Certains sont convaincu des potentialités des cépages hybrides et en ont déjà planté. Une cuvée 100% cépages hybrides rouge est déjà commercialisée par un vigneron. D'autres envisagent de travailler avec les anciens cépages d'Alsace. Dans les deux cas, des voyages d'études sont prévus pour découvrir les différents cépages.
L'objectif des viticulteurs est de rentabiliser la production d'un vin de qualité et de pérenniser leurs systèmes en utilisant le moins de cuivre et de soufre possible et en favorisant la biodiversité au sein des parcelles.
Résultats du groupe
Les essais du groupe sur les préparations de plantes ont permis aux viticulteurs de réduire les doses de cuivre utilisées de 79,5% en moyenne depuis leur entrée dans le groupe.
La moyenne des IFT du groupe a été réduite de plus de 50% entre l'engagement du groupe en 2016 et les années 2022 et 2023.
Le millésime 2021 a connu une pression mildiou historique et a demandé aux viticulteurs d'augmenter le nombre de passages et donc, d'apporter plus de cuivre dans l'année. Cela nous montre que les doses de cuivre sont bien choisies en fonctions des conditions et notamment de la pression mildiou. Il n'est pas toujours aisé d'utiliser de faibles doses de cuivre mais il est important de les réduire lorsque c'est possible, comme en 2022 et 2023 en Alsace.

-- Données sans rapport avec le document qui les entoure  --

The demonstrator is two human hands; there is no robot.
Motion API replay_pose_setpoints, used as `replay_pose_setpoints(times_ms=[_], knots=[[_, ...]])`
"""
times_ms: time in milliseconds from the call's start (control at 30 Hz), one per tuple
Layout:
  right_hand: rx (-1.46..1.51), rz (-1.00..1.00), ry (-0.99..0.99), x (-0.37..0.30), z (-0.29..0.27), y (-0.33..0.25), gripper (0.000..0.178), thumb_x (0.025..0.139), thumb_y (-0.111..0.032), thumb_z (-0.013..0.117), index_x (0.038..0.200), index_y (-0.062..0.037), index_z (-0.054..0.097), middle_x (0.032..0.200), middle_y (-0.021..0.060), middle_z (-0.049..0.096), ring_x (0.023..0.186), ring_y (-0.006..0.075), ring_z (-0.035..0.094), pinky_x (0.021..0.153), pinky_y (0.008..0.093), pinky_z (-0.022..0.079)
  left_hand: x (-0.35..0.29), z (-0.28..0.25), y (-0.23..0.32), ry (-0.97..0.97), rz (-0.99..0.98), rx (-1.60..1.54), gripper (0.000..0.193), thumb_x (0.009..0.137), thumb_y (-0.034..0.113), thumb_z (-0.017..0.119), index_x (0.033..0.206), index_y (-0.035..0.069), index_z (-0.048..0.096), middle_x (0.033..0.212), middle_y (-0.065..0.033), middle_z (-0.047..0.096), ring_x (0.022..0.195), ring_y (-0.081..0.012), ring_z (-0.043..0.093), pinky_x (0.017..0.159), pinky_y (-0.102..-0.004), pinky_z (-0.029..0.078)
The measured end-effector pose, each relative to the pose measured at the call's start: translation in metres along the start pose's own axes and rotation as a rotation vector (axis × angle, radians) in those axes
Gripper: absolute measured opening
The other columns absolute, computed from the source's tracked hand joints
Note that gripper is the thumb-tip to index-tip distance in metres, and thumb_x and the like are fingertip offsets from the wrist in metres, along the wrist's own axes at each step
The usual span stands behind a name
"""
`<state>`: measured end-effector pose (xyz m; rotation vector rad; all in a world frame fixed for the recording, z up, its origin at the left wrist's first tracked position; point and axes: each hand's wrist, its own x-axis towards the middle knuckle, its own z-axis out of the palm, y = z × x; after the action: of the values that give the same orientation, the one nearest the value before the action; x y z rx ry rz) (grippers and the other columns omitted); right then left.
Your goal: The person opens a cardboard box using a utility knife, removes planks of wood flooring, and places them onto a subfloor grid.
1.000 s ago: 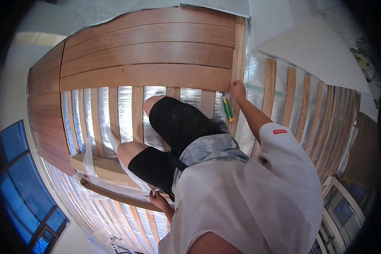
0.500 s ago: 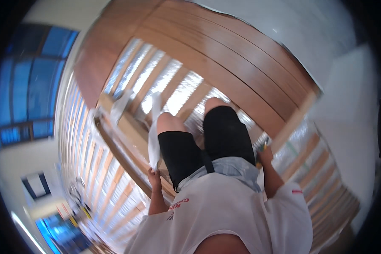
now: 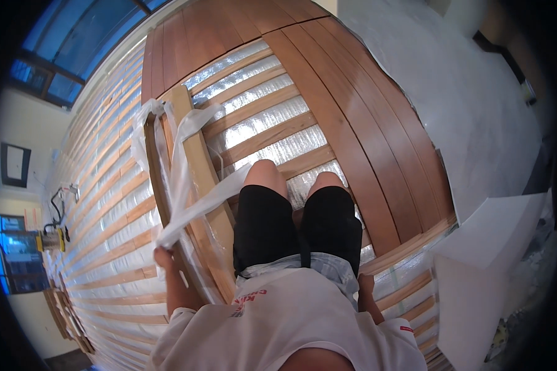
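My left hand (image 3: 164,257) is closed on the end of a translucent strip of plastic wrap (image 3: 220,193). The strip stretches taut from beside my knee across a long bundle of planks. Beneath it lie brown cardboard (image 3: 195,161) and wooden planks (image 3: 161,179), with more loose film (image 3: 195,120) crumpled at the far end. My right hand (image 3: 366,284) hangs low beside my right thigh, close to a wooden batten (image 3: 408,247). Its fingers are mostly hidden, so I cannot make out anything in them.
Laid reddish-brown floorboards (image 3: 359,142) run along the right and far side. Wooden battens (image 3: 278,99) over silvery foil surround me. A yellow and black tool (image 3: 52,240) with a hose stands at the left. White sheeting (image 3: 489,260) covers the right side, and windows (image 3: 62,37) are at the far left.
My left hand has moved out to the left, drawing the plastic strip across the bundle. My right hand has dropped back toward my hip; something small and yellowish beside it is no longer visible.
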<state>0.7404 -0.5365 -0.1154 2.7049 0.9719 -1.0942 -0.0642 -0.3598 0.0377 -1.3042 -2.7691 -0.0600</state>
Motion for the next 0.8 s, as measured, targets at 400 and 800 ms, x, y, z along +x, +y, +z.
replay_pose_setpoints(times_ms=[400, 800], knots=[[-0.017, -0.310, -0.018, 0.075, -0.040, -0.053, 0.015, 0.068, -0.018, 0.072, 0.077, -0.0059, 0.068, 0.077, 0.0178, 0.068, 0.068, 0.0346, 0.067, 0.061, 0.0467, 0.054, -0.115, -0.088, -0.197, -0.260, -0.692, 0.623, 0.024, 0.094, 0.020, 0.052, 0.092, 0.006, 0.072, 0.088, -0.0137, 0.071, 0.080, -0.0288, 0.071, 0.061, -0.0483, 0.056], [1.788, 0.719, -0.165, 0.128, 0.015, -0.098, 0.055, 0.095, -0.045, 0.055, 0.109, 0.0074, 0.051, 0.098, 0.0219, 0.062, 0.086, 0.0348, 0.065, 0.079, 0.0420, 0.058, -0.135, -0.053, -0.026, -0.081, -0.013, -0.188, 0.049, 0.078, 0.017, 0.052, 0.121, -0.004, 0.061, 0.125, -0.0261, 0.056, 0.116, -0.0434, 0.052, 0.102, -0.0541, 0.039]])
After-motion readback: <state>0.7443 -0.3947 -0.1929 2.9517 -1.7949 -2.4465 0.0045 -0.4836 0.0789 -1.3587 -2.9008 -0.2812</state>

L'expérience aide !
L'année 2021 a été riche en apprentissages sur la conduite en bio contre le mildiou :
- prophylaxie soignée : effeuillage, relevage en temps et en heure, épamprage, ébourgeonnage..;
- maitrise de la vigueur de la vigne,
- qualité de pulvérisation irréprochable,
- réactivité importante pour aller traiter lorsque c'est nécessaire et possible,
- quad pour pouvoir entrer dans les parcelles facilement : les fenêtres de traitements étaient rares (pluie et vent) et très serrées,
- ilotage des parcelles : les viticulteurs ont traité en priorité les parcelles les plus sensibles. Pour cela, il est important de connaitre les parcelles et de prendre le temps d'observer au fur et à mesure des millésimes le comportement de chaque cépage ou parcelle. De plus, les doses de cuivre et les préparations de plantes sont choisies et adaptées en fonction des parcelles, des conditions...
- utilisation de préparations de plantes adéquates : Purin de prêle,
Le groupe a appris que la dose de cuivre utilisée à chaque traitement avait moins d'importance que le positionnement du traitement (après la pluie, lorsque la pousse de la vigne est importante pour protéger chaque nouvel organe créé...). En définitive, ce ne sont pas les viticulteurs qui ont utilisé les doses de cuivre les plus importantes qui ont obtenu un rendement plus élevé.
Un recueil de retours d'expérience a été édité pour résumer les travaux du groupe de 2016 à 2019.
Témoignage de la structure :
Bio en Grand Est a décidé de s’engager dans l’animation de groupe DEPHY pour participer à faire évoluer l’agriculture vers un modèle plus respectueux de l’environnement mais aussi économiquement et socialement viable.